On Wednesday 27th September 1939, barely weeks since Neville Chamberlain declared war on Germany, H.A. Taylor (below) wrote to The Times warning of the dangers of cryptic messages being conveyed to the enemy via devices like national crosswords! Barely five months on, the appearance of this crossword in The Times on February 2nd 1940, with the Thunderer’s unique habit of not naming the author of their crossword, (and I very much doubt to this day, that they have the foggiest idea of who it was!), I equally doubt that if No 10 or the Ministry of Defence had got wind, it would ever have seen the light of day!
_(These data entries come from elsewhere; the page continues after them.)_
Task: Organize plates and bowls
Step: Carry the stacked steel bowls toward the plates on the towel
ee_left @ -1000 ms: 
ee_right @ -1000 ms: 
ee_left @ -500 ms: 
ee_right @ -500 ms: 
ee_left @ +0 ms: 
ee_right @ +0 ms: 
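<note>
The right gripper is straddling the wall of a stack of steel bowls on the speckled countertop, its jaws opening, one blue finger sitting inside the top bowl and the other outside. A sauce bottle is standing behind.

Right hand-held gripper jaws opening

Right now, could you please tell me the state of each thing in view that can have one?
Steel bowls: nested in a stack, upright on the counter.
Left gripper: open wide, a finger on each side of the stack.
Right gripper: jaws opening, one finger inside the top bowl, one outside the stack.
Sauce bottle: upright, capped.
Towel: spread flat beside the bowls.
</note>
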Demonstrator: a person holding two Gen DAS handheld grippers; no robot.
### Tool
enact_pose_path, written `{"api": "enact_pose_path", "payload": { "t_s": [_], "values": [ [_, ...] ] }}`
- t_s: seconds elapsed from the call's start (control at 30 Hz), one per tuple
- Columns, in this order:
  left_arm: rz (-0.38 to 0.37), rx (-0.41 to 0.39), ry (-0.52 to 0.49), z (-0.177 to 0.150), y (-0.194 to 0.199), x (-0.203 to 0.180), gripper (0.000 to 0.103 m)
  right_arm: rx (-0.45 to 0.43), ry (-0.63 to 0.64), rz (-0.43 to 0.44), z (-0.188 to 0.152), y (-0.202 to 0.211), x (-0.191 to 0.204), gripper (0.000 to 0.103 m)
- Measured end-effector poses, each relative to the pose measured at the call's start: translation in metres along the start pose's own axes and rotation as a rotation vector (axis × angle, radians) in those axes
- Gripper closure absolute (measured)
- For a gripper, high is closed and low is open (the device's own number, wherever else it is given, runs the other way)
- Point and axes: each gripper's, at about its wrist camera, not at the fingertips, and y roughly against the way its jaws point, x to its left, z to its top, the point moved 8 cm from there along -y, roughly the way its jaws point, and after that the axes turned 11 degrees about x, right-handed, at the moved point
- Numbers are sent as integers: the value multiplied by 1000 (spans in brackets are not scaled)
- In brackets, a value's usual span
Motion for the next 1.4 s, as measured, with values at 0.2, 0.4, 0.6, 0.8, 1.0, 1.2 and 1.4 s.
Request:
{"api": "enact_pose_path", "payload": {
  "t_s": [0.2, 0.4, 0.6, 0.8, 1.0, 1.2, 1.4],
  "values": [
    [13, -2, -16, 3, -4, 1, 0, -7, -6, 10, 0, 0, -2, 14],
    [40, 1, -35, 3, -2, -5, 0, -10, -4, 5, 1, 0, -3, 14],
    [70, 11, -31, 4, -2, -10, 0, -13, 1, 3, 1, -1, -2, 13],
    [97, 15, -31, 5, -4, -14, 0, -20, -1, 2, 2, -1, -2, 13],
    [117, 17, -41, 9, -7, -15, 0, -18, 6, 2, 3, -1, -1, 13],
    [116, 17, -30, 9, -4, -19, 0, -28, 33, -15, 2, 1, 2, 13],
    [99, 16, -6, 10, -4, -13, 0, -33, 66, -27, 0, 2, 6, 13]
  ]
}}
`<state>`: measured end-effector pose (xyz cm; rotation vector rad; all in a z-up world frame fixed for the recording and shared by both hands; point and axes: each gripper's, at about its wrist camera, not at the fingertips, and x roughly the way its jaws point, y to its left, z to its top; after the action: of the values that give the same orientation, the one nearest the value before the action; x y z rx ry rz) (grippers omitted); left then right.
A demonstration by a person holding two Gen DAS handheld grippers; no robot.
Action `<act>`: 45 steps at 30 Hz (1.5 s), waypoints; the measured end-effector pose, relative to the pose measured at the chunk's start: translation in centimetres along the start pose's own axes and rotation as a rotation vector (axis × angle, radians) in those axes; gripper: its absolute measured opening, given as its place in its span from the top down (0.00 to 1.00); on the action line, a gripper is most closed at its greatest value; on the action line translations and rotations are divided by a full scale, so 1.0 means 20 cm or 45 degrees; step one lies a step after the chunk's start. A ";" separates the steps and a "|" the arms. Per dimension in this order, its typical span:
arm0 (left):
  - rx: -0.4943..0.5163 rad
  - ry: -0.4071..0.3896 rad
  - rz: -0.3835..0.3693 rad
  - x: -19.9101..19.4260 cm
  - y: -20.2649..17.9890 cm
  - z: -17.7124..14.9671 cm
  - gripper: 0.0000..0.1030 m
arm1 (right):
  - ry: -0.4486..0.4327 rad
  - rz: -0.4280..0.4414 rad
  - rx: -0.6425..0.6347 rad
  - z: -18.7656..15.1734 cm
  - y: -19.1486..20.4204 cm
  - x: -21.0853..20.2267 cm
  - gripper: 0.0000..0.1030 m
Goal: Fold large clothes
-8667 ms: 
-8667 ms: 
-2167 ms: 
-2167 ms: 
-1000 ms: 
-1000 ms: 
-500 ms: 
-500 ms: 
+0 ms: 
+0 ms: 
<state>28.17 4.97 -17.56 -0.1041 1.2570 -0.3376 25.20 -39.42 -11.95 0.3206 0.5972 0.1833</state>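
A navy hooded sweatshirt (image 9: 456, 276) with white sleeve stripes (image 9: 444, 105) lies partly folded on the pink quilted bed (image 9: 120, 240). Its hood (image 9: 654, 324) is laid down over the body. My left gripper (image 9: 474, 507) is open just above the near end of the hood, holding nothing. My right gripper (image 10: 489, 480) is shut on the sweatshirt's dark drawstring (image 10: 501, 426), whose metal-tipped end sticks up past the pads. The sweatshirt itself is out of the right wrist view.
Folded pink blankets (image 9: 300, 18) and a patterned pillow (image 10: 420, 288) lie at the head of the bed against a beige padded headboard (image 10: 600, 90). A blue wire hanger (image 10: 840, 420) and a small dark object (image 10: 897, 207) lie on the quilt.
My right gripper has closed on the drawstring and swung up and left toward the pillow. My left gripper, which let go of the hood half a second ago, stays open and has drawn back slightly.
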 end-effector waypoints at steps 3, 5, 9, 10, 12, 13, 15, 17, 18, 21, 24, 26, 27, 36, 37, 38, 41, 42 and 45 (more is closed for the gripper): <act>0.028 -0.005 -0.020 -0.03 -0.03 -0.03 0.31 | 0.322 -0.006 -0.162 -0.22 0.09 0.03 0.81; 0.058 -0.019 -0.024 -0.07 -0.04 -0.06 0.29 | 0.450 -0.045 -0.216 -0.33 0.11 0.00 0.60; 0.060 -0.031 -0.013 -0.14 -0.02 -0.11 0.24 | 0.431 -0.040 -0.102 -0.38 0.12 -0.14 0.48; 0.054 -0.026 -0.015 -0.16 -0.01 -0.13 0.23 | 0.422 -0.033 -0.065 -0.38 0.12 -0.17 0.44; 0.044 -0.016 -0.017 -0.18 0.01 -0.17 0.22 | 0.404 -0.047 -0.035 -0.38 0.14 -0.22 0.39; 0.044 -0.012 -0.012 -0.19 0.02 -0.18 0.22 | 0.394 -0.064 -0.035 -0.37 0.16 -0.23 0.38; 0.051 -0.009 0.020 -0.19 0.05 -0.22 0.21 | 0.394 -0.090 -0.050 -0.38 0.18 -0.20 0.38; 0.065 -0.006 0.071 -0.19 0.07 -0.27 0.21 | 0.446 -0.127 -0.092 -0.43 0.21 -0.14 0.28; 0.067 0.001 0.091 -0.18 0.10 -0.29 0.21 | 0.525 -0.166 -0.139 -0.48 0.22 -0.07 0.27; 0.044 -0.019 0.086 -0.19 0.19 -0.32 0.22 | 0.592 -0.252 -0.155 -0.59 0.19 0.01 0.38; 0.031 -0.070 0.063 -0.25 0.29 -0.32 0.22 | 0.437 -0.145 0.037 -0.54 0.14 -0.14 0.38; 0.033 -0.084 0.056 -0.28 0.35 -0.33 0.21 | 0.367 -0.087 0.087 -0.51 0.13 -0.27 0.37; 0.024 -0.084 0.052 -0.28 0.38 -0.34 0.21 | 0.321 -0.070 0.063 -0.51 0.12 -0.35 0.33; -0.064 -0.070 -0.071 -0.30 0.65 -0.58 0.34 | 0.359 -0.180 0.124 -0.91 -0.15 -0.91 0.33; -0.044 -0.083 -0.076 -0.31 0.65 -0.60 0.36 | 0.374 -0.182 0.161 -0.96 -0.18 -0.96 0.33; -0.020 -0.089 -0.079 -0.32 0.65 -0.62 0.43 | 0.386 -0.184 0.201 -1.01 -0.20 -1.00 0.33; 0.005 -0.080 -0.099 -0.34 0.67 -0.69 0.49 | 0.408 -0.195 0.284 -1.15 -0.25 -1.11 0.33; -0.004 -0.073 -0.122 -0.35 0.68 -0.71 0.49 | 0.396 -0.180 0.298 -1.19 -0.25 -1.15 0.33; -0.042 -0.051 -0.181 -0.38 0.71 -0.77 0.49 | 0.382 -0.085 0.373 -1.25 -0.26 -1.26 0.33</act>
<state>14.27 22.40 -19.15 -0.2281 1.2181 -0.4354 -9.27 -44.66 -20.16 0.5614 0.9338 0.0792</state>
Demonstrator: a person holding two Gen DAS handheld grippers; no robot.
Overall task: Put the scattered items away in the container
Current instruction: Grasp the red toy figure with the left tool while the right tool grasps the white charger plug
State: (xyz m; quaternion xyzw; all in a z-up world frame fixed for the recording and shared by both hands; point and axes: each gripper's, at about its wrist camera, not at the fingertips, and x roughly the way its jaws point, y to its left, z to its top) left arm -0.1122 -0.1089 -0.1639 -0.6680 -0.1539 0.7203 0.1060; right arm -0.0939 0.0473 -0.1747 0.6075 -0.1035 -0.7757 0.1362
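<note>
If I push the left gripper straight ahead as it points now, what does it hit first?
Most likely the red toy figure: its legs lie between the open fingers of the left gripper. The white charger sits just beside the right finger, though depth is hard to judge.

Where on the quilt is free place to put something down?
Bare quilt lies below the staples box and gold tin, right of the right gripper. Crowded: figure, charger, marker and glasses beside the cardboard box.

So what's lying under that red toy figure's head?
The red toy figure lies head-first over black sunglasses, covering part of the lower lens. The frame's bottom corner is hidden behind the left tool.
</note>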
Particularly poignant for me, is that I spent nigh on twenty seven years living in Hither Green between 1981 and 2008, which any residents there will confirm, was during the War the principal rail link to the South and South East of England housing as it did railway marshalling yards and sidings, so vital to the War effort, but suffering massive damage from German bombs. Granted that this crossword appeared in early February, long before the Blitz which in the good authority of my Times Atlas of the Second World War began on the 7th of September of that year, but preparation and precision, rather like their remarkable achievements on the football field, were not lacking in our German opposition, and as in H.A. Taylor’s prediction with the lessons of World War One, we invariably had to play catch-up all the way to the penalty shootout!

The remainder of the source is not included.